Source records:
--------------------------------------------------
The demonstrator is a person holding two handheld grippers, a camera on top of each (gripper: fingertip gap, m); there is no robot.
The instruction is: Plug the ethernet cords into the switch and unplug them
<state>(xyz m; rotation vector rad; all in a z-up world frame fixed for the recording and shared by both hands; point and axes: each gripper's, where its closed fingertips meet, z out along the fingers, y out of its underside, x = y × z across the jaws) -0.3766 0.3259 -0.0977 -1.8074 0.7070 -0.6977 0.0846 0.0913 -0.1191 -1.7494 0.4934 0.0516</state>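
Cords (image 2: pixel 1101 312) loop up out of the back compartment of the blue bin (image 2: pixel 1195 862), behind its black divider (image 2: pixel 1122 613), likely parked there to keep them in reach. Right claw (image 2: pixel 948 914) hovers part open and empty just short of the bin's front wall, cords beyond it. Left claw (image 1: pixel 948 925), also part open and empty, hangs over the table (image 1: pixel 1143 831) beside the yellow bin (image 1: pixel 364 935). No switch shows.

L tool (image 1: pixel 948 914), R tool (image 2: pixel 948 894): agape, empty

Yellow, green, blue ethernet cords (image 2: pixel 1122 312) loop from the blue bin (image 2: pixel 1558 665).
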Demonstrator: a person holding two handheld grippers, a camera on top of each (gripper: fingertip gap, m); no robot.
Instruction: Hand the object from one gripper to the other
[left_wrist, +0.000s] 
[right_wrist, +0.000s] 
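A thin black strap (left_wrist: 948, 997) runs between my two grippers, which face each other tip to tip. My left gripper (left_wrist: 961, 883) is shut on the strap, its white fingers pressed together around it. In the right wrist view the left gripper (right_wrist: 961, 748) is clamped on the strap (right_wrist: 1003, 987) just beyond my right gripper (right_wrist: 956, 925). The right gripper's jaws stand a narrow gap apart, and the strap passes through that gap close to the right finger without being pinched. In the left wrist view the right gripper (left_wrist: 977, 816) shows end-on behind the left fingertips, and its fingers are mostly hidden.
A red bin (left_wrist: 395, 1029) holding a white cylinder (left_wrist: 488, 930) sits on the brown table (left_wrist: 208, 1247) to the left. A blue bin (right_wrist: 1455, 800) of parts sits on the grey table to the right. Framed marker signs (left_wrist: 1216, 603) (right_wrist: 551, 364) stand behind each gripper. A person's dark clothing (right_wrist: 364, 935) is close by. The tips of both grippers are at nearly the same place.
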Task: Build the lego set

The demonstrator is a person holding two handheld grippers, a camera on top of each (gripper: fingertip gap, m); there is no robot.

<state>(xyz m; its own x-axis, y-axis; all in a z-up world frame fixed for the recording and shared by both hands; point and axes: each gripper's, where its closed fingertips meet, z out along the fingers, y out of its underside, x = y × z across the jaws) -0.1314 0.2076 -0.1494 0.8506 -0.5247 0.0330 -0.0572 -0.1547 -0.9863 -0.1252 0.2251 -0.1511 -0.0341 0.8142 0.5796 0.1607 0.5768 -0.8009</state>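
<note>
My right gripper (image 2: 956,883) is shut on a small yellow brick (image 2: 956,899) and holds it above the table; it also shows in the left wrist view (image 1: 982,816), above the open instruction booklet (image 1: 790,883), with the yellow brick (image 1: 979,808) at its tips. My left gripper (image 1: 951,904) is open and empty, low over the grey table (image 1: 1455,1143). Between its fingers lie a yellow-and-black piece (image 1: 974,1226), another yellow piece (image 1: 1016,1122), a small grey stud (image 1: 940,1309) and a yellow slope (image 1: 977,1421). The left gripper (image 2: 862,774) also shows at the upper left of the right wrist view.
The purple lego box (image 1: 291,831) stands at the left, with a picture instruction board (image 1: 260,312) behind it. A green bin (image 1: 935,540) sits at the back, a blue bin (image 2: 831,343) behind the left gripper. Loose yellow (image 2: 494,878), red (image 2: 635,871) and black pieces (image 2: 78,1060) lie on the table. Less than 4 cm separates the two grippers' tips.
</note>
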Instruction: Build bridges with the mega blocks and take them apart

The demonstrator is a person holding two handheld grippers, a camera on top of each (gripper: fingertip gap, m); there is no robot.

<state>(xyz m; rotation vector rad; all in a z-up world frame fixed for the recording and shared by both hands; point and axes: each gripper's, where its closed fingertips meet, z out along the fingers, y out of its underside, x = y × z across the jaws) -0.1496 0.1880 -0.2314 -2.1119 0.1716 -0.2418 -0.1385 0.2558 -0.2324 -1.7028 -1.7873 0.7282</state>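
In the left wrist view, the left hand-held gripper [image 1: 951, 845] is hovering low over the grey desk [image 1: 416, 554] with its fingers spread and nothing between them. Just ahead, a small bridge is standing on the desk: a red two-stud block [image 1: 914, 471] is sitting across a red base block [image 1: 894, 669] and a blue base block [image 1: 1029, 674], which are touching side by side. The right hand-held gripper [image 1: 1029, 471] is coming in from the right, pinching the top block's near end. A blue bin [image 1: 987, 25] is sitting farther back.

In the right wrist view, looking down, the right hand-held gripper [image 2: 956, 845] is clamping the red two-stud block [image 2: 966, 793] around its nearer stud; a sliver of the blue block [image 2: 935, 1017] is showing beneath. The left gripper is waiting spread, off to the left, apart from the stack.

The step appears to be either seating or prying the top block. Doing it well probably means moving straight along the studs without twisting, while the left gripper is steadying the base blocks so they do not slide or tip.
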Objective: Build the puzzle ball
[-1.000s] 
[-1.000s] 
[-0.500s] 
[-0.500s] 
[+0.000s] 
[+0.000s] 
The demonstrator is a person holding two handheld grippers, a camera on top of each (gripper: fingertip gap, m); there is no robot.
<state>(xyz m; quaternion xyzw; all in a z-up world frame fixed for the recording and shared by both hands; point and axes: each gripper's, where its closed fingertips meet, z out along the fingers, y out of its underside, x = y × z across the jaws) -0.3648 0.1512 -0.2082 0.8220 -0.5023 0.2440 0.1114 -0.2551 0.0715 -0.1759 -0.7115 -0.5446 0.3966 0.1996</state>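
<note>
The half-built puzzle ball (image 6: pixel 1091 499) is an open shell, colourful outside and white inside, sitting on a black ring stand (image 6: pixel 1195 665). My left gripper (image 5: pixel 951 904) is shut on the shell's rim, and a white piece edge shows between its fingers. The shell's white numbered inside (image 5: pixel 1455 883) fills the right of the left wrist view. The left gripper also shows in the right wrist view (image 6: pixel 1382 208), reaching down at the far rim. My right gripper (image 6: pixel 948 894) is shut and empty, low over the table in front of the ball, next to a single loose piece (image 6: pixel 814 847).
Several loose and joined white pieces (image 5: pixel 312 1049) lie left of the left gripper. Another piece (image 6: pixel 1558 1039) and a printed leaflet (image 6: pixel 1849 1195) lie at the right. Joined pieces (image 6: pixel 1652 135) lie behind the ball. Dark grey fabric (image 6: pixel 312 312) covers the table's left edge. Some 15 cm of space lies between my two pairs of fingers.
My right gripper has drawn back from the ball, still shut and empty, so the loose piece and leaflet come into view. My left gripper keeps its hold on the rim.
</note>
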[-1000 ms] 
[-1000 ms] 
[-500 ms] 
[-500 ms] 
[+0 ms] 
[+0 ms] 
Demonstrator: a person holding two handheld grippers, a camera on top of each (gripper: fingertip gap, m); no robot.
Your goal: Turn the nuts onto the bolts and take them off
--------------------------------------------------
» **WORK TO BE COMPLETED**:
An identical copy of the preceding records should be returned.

» **RESPONSE BOX**:
The demonstrator is a person holding two handheld grippers, a camera on top of each (gripper: fingertip gap, m); there is no robot.
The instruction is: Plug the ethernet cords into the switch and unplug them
<state>(xyz m; rotation vector rad; all in a z-up world frame fixed for the recording and shared by both hands; point and axes: each gripper's, where its closed fingertips meet, z out along the fingers, y out of its underside, x = y × z across the jaws) -0.3766 0.3259 -0.0977 -1.8074 0.7070 -0.6977 0.0846 0.0913 -0.1191 -1.7494 0.4934 0.0516</state>
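Cords (image 2: pixel 1101 312) loop up out of the back compartment of the blue bin (image 2: pixel 1195 862), behind its black divider (image 2: pixel 1122 613), likely parked there to keep them in reach. Right claw (image 2: pixel 948 914) hovers part open and empty just short of the bin's front wall, cords beyond it. Left claw (image 1: pixel 948 925), also part open and empty, hangs over the table (image 1: pixel 1143 831) beside the yellow bin (image 1: pixel 364 935). No switch shows.

L tool (image 1: pixel 948 914), R tool (image 2: pixel 948 894): agape, empty

Yellow, green, blue ethernet cords (image 2: pixel 1122 312) loop from the blue bin (image 2: pixel 1558 665).
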Demonstrator: a person holding two handheld grippers, a camera on top of each (gripper: fingertip gap, m); no robot.
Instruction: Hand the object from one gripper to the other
[left_wrist, +0.000s] 
[right_wrist, +0.000s] 
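A thin black strap (left_wrist: 948, 997) runs between my two grippers, which face each other tip to tip. My left gripper (left_wrist: 961, 883) is shut on the strap, its white fingers pressed together around it. In the right wrist view the left gripper (right_wrist: 961, 748) is clamped on the strap (right_wrist: 1003, 987) just beyond my right gripper (right_wrist: 956, 925). The right gripper's jaws stand a narrow gap apart, and the strap passes through that gap close to the right finger without being pinched. In the left wrist view the right gripper (left_wrist: 977, 816) shows end-on behind the left fingertips, and its fingers are mostly hidden.
A red bin (left_wrist: 395, 1029) holding a white cylinder (left_wrist: 488, 930) sits on the brown table (left_wrist: 208, 1247) to the left. A blue bin (right_wrist: 1455, 800) of parts sits on the grey table to the right. Framed marker signs (left_wrist: 1216, 603) (right_wrist: 551, 364) stand behind each gripper. A person's dark clothing (right_wrist: 364, 935) is close by. The tips of both grippers are at nearly the same place.
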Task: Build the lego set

The demonstrator is a person holding two handheld grippers, a camera on top of each (gripper: fingertip gap, m); there is no robot.

<state>(xyz m; its own x-axis, y-axis; all in a z-up world frame fixed for the recording and shared by both hands; point and axes: each gripper's, where its closed fingertips meet, z out along the fingers, y out of its underside, x = y × z across the jaws) -0.1314 0.2076 -0.1494 0.8506 -0.5247 0.0330 -0.0572 -0.1547 -0.9863 -0.1252 0.2251 -0.1511 -0.0341 0.8142 0.5796 0.1607 0.5768 -0.8009</state>
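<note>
My right gripper (image 2: 956,883) is shut on a small yellow brick (image 2: 956,899) and holds it above the table; it also shows in the left wrist view (image 1: 982,816), above the open instruction booklet (image 1: 790,883), with the yellow brick (image 1: 979,808) at its tips. My left gripper (image 1: 951,904) is open and empty, low over the grey table (image 1: 1455,1143). Between its fingers lie a yellow-and-black piece (image 1: 974,1226), another yellow piece (image 1: 1016,1122), a small grey stud (image 1: 940,1309) and a yellow slope (image 1: 977,1421). The left gripper (image 2: 862,774) also shows at the upper left of the right wrist view.
The purple lego box (image 1: 291,831) stands at the left, with a picture instruction board (image 1: 260,312) behind it. A green bin (image 1: 935,540) sits at the back, a blue bin (image 2: 831,343) behind the left gripper. Loose yellow (image 2: 494,878), red (image 2: 635,871) and black pieces (image 2: 78,1060) lie on the table. Less than 4 cm separates the two grippers' tips.
</note>
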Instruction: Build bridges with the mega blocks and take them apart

The demonstrator is a person holding two handheld grippers, a camera on top of each (gripper: fingertip gap, m); there is no robot.

<state>(xyz m; rotation vector rad; all in a z-up world frame fixed for the recording and shared by both hands; point and axes: each gripper's, where its closed fingertips meet, z out along the fingers, y out of its underside, x = y × z across the jaws) -0.1496 0.1880 -0.2314 -2.1119 0.1716 -0.2418 -0.1385 0.2558 -0.2324 -1.7028 -1.7873 0.7282</state>
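In the left wrist view, the left hand-held gripper [image 1: 951, 845] is hovering low over the grey desk [image 1: 416, 554] with its fingers spread and nothing between them. Just ahead, a small bridge is standing on the desk: a red two-stud block [image 1: 914, 471] is sitting across a red base block [image 1: 894, 669] and a blue base block [image 1: 1029, 674], which are touching side by side. The right hand-held gripper [image 1: 1029, 471] is coming in from the right, pinching the top block's near end. A blue bin [image 1: 987, 25] is sitting farther back.

In the right wrist view, looking down, the right hand-held gripper [image 2: 956, 845] is clamping the red two-stud block [image 2: 966, 793] around its nearer stud; a sliver of the blue block [image 2: 935, 1017] is showing beneath. The left gripper is waiting spread, off to the left, apart from the stack.

The step appears to be either seating or prying the top block. Doing it well probably means moving straight along the studs without twisting, while the left gripper is steadying the base blocks so they do not slide or tip.
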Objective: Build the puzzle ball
[-1.000s] 
[-1.000s] 
[-0.500s] 
[-0.500s] 
[+0.000s] 
[+0.000s] 
The demonstrator is a person holding two handheld grippers, a camera on top of each (gripper: fingertip gap, m); there is no robot.
<state>(xyz m; quaternion xyzw; all in a z-up world frame fixed for the recording and shared by both hands; point and axes: each gripper's, where its closed fingertips meet, z out along the fingers, y out of its underside, x = y × z across the jaws) -0.3648 0.1512 -0.2082 0.8220 -0.5023 0.2440 0.1114 -0.2551 0.0715 -0.1759 -0.7115 -0.5446 0.3966 0.1996</state>
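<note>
The half-built puzzle ball (image 6: pixel 1091 499) is an open shell, colourful outside and white inside, sitting on a black ring stand (image 6: pixel 1195 665). My left gripper (image 5: pixel 951 904) is shut on the shell's rim, and a white piece edge shows between its fingers. The shell's white numbered inside (image 5: pixel 1455 883) fills the right of the left wrist view. The left gripper also shows in the right wrist view (image 6: pixel 1382 208), reaching down at the far rim. My right gripper (image 6: pixel 948 894) is shut and empty, low over the table in front of the ball, next to a single loose piece (image 6: pixel 814 847).
Several loose and joined white pieces (image 5: pixel 312 1049) lie left of the left gripper. Another piece (image 6: pixel 1558 1039) and a printed leaflet (image 6: pixel 1849 1195) lie at the right. Joined pieces (image 6: pixel 1652 135) lie behind the ball. Dark grey fabric (image 6: pixel 312 312) covers the table's left edge. Some 15 cm of space lies between my two pairs of fingers.
My right gripper has drawn back from the ball, still shut and empty, so the loose piece and leaflet come into view. My left gripper keeps its hold on the rim.
</note>
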[-1000 ms] 
[-1000 ms] 
[-500 ms] 
[-500 ms] 
[+0 ms] 
[+0 ms] 
Demonstrator: a person holding two handheld grippers, a camera on top of each (gripper: fingertip gap, m); no robot.
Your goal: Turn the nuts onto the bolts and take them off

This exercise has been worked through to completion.